Dressing parsing can be split the clothing in picture with the precision of Pixel-level, therefore it can be used as a basis Property and preposition Journal of Sex Research, effectively improve dressing recommend and retrieval precision and convenience, it helps segmentation different objects, such as Animal, people, automobile etc..Little by little, people are transferred to sight in clothes analytic technique, and apply it to clothes and recommend, take In the e-commerce industries such as dress identification.
At present, common clothes analytic method can be divided into:The method cut based on figure, this kind of method are most initially before being used for Scape is split, and is also applied to clothes segmentation recently.Its feature is to need first to give the background information of some, establishes probability mould Type is fitted the color of prospect and background and position distribution, reuses energy function and minimizes and is trained, so as to completing prospect The segmentation of background area.The characteristics of this kind of method and the disadvantage is that, robustness is not good enough, prospect and background color can not be handled Picture as distributional class.So the clothes cut based on figure the segmentation research processing of early stage be background and prospect color distinction compared with Big and relatively simple color picture.Due to needing given background information, so being entered first based on the clothes analytic method that figure is cut Capable is recognition of face, so as to obtain the region of the upper part of the body, then regards the pixel outside region as background, is put into mixed Gaussian mould Trained among type, and finally give the result of segmentation.
Burning hot with deep learning, also there is the method based on depth network, this kind of method one in clothes parsing field As first using CNN extraction characteristics of image, recycle condition random field or other networks to be classified and identified, obtain clothes point The result cut.Also have method using shape dictionary to complete clothes parsing, contain each position in dictionary, as clothes, trousers, Glasses, arm etc. are variously-shaped, by being rotated, scaling, combining to each shape, can produce the shape of Target Photo Shape, neutral net are exactly for learning the parameter therein for rotating, scaling, combining.

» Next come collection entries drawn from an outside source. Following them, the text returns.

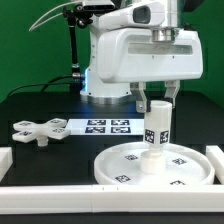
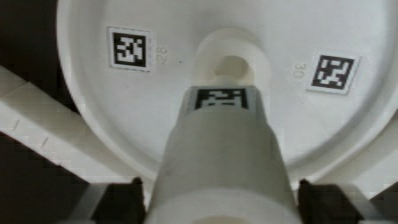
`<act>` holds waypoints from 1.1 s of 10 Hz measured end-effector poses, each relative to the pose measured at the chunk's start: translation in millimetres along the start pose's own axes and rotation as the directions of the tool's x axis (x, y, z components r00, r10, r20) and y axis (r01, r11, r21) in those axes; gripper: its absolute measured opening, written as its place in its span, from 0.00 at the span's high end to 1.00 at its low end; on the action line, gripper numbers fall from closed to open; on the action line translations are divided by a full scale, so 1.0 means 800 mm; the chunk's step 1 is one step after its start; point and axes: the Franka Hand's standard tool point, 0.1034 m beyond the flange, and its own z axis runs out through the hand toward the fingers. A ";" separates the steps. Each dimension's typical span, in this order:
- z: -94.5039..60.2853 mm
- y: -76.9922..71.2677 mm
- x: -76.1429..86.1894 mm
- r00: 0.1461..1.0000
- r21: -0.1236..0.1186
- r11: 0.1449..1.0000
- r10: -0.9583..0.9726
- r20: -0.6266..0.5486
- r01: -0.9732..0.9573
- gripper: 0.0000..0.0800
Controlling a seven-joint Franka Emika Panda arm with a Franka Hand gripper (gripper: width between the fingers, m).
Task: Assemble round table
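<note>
One gripper (image 1: 158,100) clamps the upright post (image 1: 157,128), whose foot meets the middle of the disc (image 1: 118,162), on the exterior view's right. The cross (image 1: 35,130) lies well off to that view's left, beside the marker board (image 1: 105,126). Wrist view: the post points down at the disc's centre socket (image 2: 226,66).

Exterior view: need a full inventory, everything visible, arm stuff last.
round disc: one, white, tagged, front of the table, toward the exterior view's right
post: one, white, tagged, upright over the disc near its middle
cross piece: one, white, flat on the table, exterior view's left
marker board: one, white, flat, between cross piece and post
border rails: three stretches visible, white, table's front and sides
table: one, black
arm: one, white, behind the disc
gripper: one, shut on the post
</note>
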 end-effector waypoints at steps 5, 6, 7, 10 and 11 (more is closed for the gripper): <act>-0.002 -0.001 -0.001 1.000 -0.001 1.000 0.000 -0.001 0.000 0.47; -0.002 -0.001 0.000 1.000 -0.001 1.000 -0.001 -0.001 0.001 0.47; -0.002 -0.001 -0.001 1.000 0.000 1.000 -0.001 0.000 0.001 0.47; -0.001 -0.002 -0.002 1.000 -0.001 1.000 -0.001 -0.001 0.001 0.47; -0.001 -0.002 -0.003 1.000 -0.001 1.000 0.000 -0.001 0.000 0.47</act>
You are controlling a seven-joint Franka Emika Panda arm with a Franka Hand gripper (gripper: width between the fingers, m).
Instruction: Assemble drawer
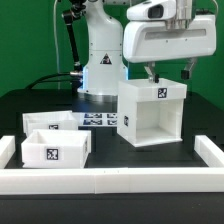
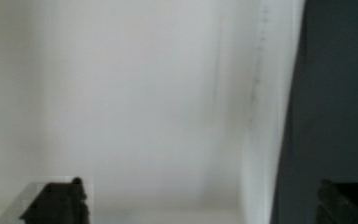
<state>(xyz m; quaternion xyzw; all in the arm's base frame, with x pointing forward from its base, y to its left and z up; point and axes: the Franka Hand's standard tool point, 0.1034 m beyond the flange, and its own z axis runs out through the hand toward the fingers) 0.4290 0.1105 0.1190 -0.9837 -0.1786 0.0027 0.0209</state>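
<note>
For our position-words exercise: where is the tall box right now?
In the exterior view, the tall box stands right of centre on the table, just below the hand; the marker board lies to its left in that view.

The arm (image 1: 102, 45) is white and round, with a thin black cable (image 1: 70, 42) and black fingers (image 2: 55, 203).
</note>
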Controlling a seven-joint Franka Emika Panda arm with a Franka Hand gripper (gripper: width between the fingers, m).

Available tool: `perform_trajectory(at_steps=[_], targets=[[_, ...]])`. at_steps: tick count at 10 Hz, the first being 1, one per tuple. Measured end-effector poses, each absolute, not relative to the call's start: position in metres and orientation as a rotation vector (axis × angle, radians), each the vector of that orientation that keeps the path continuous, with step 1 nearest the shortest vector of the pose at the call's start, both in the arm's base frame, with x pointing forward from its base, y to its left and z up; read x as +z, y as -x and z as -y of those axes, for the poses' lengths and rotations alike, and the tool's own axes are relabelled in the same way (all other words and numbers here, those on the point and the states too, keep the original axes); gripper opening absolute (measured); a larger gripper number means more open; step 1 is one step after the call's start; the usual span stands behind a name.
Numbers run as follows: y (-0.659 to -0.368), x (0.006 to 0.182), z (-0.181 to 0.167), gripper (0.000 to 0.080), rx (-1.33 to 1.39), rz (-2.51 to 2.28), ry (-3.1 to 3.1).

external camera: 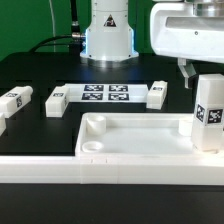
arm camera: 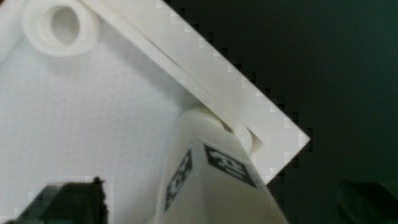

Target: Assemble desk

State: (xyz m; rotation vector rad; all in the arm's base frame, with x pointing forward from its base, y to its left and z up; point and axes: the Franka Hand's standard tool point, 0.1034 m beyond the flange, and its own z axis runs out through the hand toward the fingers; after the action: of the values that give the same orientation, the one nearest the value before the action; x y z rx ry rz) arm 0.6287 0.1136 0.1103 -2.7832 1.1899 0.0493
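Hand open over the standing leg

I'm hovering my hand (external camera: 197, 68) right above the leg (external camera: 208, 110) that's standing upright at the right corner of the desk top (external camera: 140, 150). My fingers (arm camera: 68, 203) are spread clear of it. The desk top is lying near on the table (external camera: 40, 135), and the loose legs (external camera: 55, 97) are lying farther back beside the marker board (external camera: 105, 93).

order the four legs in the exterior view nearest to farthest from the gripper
1. standing leg, view's right, under the gripper
2. right lying leg, beside the marker board
3. middle lying leg, board's other side
4. far-left leg, view's edge
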Motion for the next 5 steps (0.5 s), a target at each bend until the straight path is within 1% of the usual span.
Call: perform_trajectory(at_steps=[2, 5], targets=[[-0.6286, 0.11, -0.1133, 0.0649, 0.037, -0.993, 2.859], [-0.6285, 0.1105, -0.1115, 0.0649, 0.013, -0.493, 3.007]])
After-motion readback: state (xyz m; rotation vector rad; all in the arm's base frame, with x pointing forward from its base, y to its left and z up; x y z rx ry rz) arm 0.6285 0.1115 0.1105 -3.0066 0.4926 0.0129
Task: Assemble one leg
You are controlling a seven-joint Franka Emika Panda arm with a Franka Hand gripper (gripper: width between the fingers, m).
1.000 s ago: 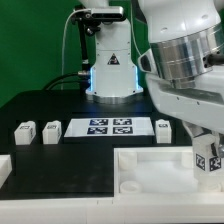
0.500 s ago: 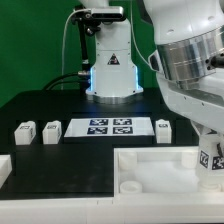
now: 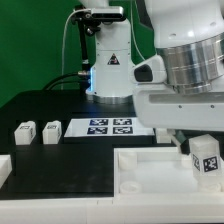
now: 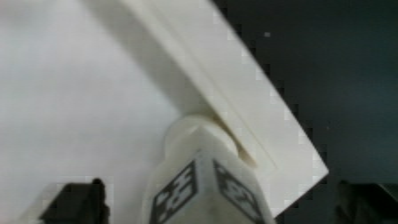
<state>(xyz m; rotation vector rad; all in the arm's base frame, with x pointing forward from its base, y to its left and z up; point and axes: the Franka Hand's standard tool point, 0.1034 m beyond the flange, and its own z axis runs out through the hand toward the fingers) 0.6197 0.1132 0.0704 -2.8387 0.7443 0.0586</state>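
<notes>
One leg (image 3: pixel 206 160), a small white block with a marker tag, stands upright at the near right corner of the large white panel (image 3: pixel 150 165). In the wrist view the leg (image 4: pixel 199 185) shows two tagged faces, corner-on, against the panel's raised rim (image 4: pixel 214 70). My gripper (image 3: pixel 200 150) is right above it. In the wrist view the gripper (image 4: pixel 210 208) straddles the leg, with the dark fingers (image 4: pixel 75 202) standing apart from its sides, so the jaws are open. The view is blurred.
Two more legs (image 3: pixel 24 132) (image 3: pixel 52 130) stand on the black table at the exterior view's left. The marker board (image 3: pixel 108 127) lies behind the panel. A white part (image 3: pixel 4 170) sits at the left edge. The arm's base (image 3: pixel 110 70) stands at the back.
The wrist has turned and the arm's body has swung toward the exterior view's left, now covering the leg to the right of the marker board. The corner leg stays at about the same spot.
</notes>
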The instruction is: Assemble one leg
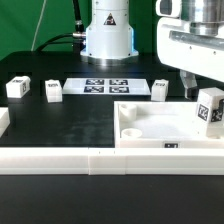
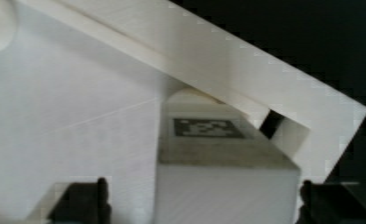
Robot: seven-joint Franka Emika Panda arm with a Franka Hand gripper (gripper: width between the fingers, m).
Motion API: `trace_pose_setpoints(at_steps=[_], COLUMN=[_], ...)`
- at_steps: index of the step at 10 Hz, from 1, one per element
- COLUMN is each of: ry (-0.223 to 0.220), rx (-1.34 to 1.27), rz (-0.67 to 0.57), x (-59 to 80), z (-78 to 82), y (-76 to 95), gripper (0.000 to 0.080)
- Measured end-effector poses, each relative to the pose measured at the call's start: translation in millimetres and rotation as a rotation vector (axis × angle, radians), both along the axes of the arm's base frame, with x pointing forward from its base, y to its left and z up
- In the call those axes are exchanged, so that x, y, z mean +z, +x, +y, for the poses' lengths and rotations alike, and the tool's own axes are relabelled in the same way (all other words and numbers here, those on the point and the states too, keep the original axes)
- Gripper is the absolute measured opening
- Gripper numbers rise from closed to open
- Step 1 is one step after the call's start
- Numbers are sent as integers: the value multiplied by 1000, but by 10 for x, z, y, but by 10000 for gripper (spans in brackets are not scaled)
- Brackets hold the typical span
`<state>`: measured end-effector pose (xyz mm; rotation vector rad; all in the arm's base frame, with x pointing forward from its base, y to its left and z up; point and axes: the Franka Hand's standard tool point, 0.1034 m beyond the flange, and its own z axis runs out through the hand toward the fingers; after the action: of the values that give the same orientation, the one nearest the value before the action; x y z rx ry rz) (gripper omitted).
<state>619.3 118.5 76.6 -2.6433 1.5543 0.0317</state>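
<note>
A leg [image 1: 210, 110], a small white block with a black-and-white tag, stands upright at the corner of the large white panel [image 1: 150, 128] on the exterior view's right. My gripper [image 1: 206, 92] is low over it, fingers either side. In the wrist view the leg [image 2: 224, 165] lies between the fingertips [image 2: 82, 200]. One finger is against the leg and a gap shows at the other. The gripper [image 2: 206, 205] looks open. Three more legs lie on the table [image 1: 16, 88], [image 1: 53, 91], [image 1: 160, 89].
The marker board [image 1: 105, 86] lies flat in front of the robot's base [image 1: 107, 40]. A long white rail [image 1: 60, 158] runs along the front of the table. A white block [image 1: 3, 125] sits at the exterior view's left edge.
</note>
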Motion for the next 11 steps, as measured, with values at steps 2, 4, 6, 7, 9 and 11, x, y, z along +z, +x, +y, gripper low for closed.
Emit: trace_pose_setpoints(at_steps=[2, 4, 6, 7, 9, 11], ry=[-4, -10, -14, -16, -31, -43], rx=[110, 354, 542, 653, 844, 1078], rz=[-10, -26, -38, -46, -55, -63], x=[10, -1, -9, -9, -6, -25], z=[20, 25, 52, 54, 73, 36], y=[7, 3, -5, -6, -9, -10], gripper=[616, 648, 649, 649, 649, 649])
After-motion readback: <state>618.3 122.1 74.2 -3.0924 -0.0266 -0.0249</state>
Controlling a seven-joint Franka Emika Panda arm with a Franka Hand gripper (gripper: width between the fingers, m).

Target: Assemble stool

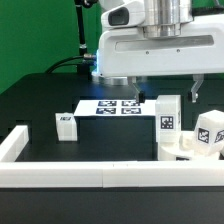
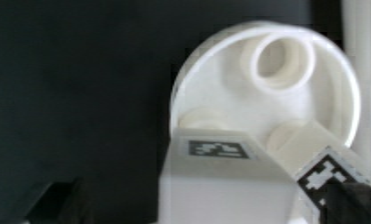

Because the method for early stage extracts characteristics of image using manual method mostly, the feature of extraction can not represent to scheme well The information of picture, without good robustness.The method of deep learning is currently based on primarily directed to the single mesh under single scene Mark is handled, to not having good solution across the image of scene and multiple target.
The content of the invention
It is an object of the invention to overcome the deficiencies in the prior art, and the invention provides one kind to be based on dressing parsing and human body More people's costume retrieval methods of detection, with the dressing analytic method based on deep learning, are solved across the more mesh of more people under scene The problem of target clothes parse.The result parsed with reference to the information of human testing and dressing, meet that user claps image using street, point The each clothing that everyone wears is cut out, each clothing that chaining search is split, goes to retrieve the similar clothes of online shopping mall Demand.
In order to solve the above problems, the present invention proposes a kind of more people's costume retrievals based on dressing parsing and human testing Method, methods described include:
Clap street image and carry out more people's dressing dissection process, the clothing in segmentation figure picture, obtain more people's clothes analysis results;
Face in image is identified, the data of face in image are calculated;
Obtain human face data and image is clapped in the street, input one by one among binary channels human testing neutral net, draw every Individual face corresponds to the distribution temperature detection figure of human body;
Certain threshold value is set to human body distribution temperature detection figure, sliding-model control is carried out, by the human body after sliding-model control Distribution map point combines more people's dressings parsing data set, obtains all clothes regions;
Clothes region is showed into user in front end, user selects to need the clothing retrieved according to demand;
The data for the need retrieval clothing that rear end receiving front-end transmits, are input in searching system, are retrieved one by one Clothing.
Preferably, the method for clapping street the more people's dressing dissection process of image progress includes:
Street bat image is input among combination condition parsing network, conversion one corresponding two-dimensional matrix of output, matrix Size is consistent with street bat image, the affiliated label value of correspondence position pixel of each element representation street bat image in two-dimensional matrix, and one 18 are shared, is respectively:Background, hair, cap, glasses, accessory, skin, shirt, overcoat, one-piece dress, handbag, Western-style clothes, on Clothing, vest, underwear, skirt, trousers, socks, shoes.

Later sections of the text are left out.